_Task description_:
Run through the data and copy out every line that mentions the word "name".

_Source data_:
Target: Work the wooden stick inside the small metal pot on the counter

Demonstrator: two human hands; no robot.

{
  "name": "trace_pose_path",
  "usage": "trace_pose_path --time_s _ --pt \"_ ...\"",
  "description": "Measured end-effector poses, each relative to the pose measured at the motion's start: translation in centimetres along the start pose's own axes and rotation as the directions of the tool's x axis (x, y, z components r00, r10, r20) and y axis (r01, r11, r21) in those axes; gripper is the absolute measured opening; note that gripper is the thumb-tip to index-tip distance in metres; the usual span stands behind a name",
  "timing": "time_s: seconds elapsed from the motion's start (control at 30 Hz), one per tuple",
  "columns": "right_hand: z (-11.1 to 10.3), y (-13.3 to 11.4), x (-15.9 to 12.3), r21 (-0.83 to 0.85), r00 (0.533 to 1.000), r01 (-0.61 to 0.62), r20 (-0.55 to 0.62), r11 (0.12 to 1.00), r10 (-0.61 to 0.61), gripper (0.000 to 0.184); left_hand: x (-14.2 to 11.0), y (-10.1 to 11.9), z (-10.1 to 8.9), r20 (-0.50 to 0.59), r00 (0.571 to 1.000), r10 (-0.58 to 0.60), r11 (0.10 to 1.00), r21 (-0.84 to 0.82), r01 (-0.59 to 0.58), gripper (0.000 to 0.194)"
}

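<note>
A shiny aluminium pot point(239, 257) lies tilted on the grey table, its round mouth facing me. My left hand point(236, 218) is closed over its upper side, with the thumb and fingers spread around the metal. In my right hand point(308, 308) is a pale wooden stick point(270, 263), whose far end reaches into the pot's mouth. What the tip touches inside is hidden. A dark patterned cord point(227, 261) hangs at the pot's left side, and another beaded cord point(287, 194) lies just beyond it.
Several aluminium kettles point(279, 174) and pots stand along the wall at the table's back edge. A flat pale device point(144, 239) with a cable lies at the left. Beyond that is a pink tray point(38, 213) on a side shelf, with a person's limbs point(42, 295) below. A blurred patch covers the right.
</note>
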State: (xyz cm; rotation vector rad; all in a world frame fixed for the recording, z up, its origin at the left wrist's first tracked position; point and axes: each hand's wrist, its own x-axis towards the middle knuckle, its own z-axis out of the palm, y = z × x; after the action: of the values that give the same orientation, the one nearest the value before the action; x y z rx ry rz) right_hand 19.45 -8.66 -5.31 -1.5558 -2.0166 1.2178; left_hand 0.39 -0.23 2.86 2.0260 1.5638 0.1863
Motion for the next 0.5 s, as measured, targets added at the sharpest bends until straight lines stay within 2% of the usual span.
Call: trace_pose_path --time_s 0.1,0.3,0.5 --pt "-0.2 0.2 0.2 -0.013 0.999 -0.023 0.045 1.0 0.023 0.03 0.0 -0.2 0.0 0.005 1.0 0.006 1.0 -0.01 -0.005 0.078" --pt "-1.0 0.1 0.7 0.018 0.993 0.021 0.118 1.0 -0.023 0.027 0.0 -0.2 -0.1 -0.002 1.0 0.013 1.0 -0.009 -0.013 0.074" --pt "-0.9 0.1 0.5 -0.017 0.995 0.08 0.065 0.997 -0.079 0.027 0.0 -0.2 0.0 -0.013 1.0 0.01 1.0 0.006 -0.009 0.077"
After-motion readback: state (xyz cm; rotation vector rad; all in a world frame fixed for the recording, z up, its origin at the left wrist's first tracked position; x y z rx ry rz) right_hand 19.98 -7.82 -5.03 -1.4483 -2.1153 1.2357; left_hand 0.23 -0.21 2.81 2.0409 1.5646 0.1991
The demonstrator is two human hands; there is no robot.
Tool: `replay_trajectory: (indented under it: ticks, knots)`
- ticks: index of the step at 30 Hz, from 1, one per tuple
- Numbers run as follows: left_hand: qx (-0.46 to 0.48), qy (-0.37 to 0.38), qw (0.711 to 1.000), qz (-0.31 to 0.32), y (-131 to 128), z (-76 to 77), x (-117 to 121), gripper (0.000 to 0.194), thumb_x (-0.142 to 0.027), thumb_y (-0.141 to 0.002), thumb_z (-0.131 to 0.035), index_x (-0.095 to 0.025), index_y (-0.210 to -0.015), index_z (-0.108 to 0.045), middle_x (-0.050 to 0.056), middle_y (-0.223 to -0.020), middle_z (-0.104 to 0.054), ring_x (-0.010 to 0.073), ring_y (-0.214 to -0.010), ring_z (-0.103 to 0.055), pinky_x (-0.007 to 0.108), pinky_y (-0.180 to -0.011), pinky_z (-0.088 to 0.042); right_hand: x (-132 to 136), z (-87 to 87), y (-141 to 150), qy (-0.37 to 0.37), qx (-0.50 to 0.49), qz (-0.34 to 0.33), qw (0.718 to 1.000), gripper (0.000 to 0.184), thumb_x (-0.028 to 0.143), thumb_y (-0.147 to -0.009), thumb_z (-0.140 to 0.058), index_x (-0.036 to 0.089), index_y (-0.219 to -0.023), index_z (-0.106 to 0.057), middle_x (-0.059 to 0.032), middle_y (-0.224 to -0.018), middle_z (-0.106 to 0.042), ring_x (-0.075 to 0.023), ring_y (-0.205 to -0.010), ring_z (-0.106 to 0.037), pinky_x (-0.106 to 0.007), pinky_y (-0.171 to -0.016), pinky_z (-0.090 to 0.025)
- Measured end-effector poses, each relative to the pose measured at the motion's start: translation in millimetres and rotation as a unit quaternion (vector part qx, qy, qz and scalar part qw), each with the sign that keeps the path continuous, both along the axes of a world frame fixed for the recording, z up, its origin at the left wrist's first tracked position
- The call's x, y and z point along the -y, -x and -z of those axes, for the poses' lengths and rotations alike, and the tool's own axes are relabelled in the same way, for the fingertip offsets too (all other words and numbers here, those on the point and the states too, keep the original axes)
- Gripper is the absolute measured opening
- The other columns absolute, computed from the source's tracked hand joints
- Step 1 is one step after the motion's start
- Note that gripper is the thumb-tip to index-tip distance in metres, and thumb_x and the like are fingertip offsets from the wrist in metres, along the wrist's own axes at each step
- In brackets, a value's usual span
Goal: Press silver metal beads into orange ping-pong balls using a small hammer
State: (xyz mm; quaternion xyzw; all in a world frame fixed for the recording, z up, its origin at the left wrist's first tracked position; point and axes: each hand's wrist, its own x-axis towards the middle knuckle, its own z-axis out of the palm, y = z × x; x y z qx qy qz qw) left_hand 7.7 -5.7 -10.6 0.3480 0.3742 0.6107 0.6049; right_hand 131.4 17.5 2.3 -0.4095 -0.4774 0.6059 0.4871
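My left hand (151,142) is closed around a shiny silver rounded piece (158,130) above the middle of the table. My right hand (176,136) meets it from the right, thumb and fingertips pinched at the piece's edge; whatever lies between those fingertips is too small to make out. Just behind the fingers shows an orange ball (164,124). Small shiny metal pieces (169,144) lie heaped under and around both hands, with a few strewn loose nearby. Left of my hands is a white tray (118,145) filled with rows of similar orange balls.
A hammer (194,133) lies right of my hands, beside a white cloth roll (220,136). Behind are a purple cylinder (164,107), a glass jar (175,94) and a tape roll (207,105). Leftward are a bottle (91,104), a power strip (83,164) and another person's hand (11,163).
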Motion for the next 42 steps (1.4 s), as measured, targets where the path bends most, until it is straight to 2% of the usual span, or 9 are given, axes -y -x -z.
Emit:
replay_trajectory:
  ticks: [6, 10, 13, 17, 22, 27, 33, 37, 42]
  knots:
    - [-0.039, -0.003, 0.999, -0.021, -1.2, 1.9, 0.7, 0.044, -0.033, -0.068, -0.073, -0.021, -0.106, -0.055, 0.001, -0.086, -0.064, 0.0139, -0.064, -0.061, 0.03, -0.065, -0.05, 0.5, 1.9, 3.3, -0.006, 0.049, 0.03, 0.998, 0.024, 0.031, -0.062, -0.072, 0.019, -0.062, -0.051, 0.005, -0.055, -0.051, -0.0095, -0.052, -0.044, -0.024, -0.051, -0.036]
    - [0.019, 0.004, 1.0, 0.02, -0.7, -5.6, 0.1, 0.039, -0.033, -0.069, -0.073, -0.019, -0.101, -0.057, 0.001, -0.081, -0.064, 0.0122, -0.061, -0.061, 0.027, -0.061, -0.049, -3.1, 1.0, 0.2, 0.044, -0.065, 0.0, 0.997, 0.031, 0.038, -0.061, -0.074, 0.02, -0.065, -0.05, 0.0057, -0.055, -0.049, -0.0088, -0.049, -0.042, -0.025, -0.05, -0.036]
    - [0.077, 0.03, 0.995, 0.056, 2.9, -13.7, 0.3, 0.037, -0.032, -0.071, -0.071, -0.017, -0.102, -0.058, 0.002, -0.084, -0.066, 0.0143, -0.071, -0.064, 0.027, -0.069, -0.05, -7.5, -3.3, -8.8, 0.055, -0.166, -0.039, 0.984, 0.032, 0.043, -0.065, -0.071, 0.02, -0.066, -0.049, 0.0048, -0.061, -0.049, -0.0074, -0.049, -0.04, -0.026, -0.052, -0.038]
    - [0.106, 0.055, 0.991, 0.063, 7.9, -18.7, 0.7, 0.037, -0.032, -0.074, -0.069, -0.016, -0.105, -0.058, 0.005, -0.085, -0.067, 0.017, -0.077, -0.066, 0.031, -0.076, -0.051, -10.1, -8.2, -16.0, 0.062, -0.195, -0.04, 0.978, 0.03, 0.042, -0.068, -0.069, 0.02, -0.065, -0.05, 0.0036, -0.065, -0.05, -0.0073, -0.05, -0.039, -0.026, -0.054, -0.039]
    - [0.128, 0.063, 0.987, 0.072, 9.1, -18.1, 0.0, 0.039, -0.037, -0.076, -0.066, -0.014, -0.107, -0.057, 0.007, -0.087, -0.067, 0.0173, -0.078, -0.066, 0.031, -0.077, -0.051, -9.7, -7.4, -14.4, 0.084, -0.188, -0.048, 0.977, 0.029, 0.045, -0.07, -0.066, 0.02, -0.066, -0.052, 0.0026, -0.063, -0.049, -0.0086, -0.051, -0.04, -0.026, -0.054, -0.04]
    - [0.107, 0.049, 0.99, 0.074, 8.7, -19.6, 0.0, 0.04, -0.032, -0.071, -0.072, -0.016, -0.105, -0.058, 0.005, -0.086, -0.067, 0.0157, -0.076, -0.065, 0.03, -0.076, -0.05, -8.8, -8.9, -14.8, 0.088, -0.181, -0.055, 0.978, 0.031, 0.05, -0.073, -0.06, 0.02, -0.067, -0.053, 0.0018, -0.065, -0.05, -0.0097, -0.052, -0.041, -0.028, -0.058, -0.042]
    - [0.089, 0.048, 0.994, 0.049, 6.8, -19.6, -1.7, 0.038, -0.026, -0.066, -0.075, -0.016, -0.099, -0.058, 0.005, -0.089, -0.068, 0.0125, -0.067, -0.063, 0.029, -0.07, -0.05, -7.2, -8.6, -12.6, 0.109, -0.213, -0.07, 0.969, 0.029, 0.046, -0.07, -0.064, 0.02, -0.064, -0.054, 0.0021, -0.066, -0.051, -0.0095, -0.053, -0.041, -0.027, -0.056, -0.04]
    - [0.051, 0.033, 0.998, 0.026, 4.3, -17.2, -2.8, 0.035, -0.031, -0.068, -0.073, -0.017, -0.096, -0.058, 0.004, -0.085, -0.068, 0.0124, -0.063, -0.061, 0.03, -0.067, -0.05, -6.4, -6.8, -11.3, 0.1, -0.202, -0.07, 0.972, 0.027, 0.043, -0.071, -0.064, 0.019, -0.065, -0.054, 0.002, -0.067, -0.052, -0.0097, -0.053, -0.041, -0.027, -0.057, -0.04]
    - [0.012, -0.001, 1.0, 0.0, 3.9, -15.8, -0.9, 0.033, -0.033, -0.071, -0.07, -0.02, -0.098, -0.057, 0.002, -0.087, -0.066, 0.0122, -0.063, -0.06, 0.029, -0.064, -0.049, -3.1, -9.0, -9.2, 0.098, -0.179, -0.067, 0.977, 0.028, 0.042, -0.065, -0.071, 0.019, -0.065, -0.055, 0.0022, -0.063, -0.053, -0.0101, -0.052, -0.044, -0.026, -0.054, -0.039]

_Result of the task_:
  "name": "trace_pose_path",
  "description": "Measured end-effector poses, each relative to the pose measured at the motion's start: translation in centimetres along the start pose's own axes and rotation as the directions of the tool's x axis (x, y, z components r00, r10, r20) and y axis (r01, r11, r21) in those axes; gripper is the absolute measured opening; note that gripper is the thumb-tip to index-tip distance in metres; the usual span stands behind a name",

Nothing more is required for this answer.